Ce jeudi, à la campagne, des gâteaux ronds au fromage et aux raisins secs ou au chocolat (qui s’appellent en roumain «pasca») ou/et des gâteaux aux noix («cozonac») sont bien dorés dans le four en terre cuite à côté du «drob», une sorte de terrine préparée avec les abats de l’agneau sacrifié pour Pâques.

Dans la région de Moldavie (à l’est de la Roumanie), par exemple, dans la nuit de Pâques (samedi vers dimanche), les familles (les grands-parents, les parents, les enfants, les grands enfants) se lavent avec de l’eau fraîche, s’habillent avec des vêtements tous neufs, et avec une bougie à la main vont à l’église pour récupérer «La Lumière du Christ» . Mais avant d’y aller, les plus vieux mettent dans une coupe remplie d’eau fraîche de la fontaine, un œuf rouge, un œuf blanc et une pièce d’argent – le lendemain matin, le premier jour de Pâques, les plus jeunes se lavent avec cette eau – un rituel pour rester en bonne santé, avoir les joues rouges comme l’œuf, et pour rester pur et beau toute l’année.

Une fois arrivée à la maison, toute la famille se met à table et, avant de profiter de toutes les spécialités, on cogne des œufs rouges en disant «Hristos a Inviat/Adevarat a inviat»…et , des fois, on se lance dans de vrais concours durant tous les 3 jours de Pâques. Il s’agit d’une tradition populaire très vivante en Roumanie – on s’affronte par deux, on cogne les œufs rouges, le dessous de l’un contre le dessus de l’autre, et celui qui casse celui de son challenger, c’est le gagnant, et il sera le plus fort, le plus heureux toute l’année.

Ce Jeudi Saint, dans le sud de la Roumanie, les jeunes filles font 12 nœuds à un fil (pour chaque nœud elles font un vœux) et après, elles le mettent sous l’oreiller pour rêver de leur homme destiné. Ici il y a aussi la tradition selon laquelle les plus vieux lavent les pieds des plus jeunes.

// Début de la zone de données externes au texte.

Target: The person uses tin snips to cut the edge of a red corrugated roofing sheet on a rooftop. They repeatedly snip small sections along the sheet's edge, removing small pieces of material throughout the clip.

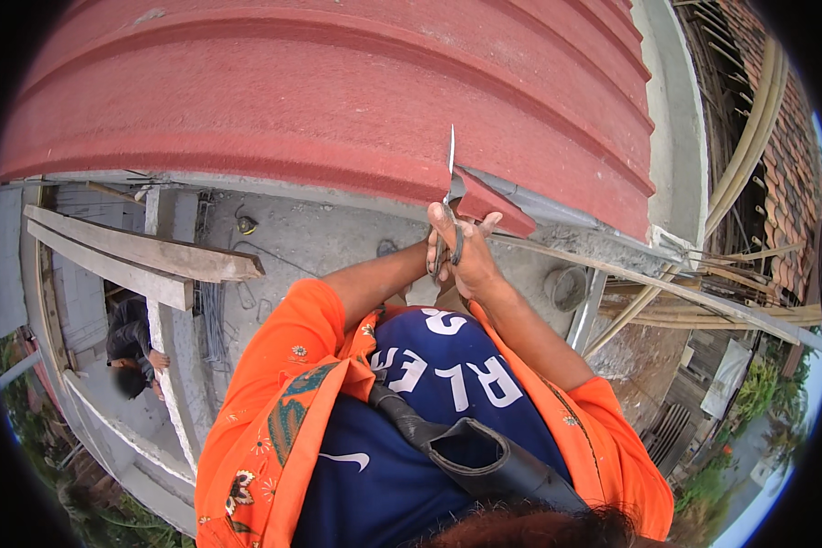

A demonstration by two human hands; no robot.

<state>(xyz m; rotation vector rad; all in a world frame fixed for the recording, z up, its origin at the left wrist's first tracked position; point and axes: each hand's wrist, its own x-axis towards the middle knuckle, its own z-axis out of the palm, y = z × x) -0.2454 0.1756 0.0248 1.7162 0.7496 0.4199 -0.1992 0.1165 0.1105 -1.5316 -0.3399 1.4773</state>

En Bucovine (la région du nord-est de la Roumanie), dans la nuit de Pâques, les jeunes filles pas encore mariées vont laver le battant de la cloche de l’église avec de « l’eau vierge ». Avec cette eau, elles se laveront le lendemain matin pour qu’elles soient jolies toute l’année. Pour Parques, les garçons doivent apporter des fleurs aux filles qu’ils aiment bien et s’ils reçoivent un œuf rouge de leur part ça veut dire que les sentiments sont réciproques.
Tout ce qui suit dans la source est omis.